My host family has a one-year-old son. Despite my general indifference to children I have to admit that this little guy is cute. That is, until I leave my door open for a few moments and turn around to see my toothbrush sticking out of his mouth.

He also loves phones. He will take your phone and put it against his ear as if he were deep in conversation with someone on the other line and he shouts “ooh!” and “ahh?” Take the phone away, however, and he howls like a banshee on the moors.

He’s got an excellent set of lungs, that’s for sure. He should take up a brass instrument one day. In any case he is a big hit with company. Yesterday a few members of the extended family showed up for lunch and they didn’t give a damn about the three foreigners at the table. Not that I minded of course. They didn’t speak a word of English, so communication would have been difficult.

They loved that little boy though. Everyone loves the cute little kid, sometimes even when he’s screaming. As guests fawn: “oh I want to just take you home with me!” a strange look appears on the parents’ faces.
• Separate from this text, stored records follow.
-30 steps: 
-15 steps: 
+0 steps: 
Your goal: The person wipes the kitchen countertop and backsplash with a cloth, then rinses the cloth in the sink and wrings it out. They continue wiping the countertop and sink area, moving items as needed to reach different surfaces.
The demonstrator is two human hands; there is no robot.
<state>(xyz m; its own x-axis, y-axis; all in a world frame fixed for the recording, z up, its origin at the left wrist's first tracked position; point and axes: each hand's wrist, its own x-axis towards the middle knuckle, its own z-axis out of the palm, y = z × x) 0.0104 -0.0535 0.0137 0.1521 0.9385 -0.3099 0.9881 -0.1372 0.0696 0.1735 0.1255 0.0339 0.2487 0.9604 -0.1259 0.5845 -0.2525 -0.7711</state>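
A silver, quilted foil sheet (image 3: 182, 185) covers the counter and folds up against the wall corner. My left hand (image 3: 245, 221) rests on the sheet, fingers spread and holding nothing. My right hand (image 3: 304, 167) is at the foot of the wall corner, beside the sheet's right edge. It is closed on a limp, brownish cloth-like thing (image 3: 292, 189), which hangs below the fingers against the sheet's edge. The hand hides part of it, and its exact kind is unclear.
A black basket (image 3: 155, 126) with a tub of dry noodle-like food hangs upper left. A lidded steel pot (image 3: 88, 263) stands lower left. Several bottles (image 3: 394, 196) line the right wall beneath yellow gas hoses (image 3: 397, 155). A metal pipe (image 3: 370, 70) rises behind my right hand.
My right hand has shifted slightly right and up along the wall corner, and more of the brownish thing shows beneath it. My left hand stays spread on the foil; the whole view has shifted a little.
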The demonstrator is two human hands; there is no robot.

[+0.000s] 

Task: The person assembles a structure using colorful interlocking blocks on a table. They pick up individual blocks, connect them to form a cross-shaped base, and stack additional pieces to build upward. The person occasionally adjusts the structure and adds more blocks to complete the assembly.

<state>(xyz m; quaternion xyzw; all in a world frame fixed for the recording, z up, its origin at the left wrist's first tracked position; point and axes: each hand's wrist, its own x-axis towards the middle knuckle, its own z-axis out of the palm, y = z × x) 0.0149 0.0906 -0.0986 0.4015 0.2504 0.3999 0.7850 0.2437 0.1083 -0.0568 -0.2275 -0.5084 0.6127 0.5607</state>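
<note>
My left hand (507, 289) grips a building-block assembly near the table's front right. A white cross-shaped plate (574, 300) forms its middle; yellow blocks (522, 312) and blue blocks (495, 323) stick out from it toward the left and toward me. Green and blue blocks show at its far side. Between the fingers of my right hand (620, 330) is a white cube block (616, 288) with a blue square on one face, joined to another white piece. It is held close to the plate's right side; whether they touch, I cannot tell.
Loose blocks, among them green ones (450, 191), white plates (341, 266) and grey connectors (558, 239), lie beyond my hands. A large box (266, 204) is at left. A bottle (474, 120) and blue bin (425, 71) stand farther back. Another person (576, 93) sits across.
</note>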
It’s a sort of flash-back look, as if their minds are remembering last night, when junior threw a tantrum after the phone was taken away, and how he then threw his yogurt at the volunteers, all the while screeching in the language of dolphins from Hell.

After the flash-back has passed another look graces their faces, one that says: “I’m glad you offered!” He’s all yours! I’ll put the stroller in your trunk right now.”


2 thoughts on “The Angel of the Household

  1. Cute little kids always steal the show. Even when they have your toothbrush hanging out of their mouths. Universal truth.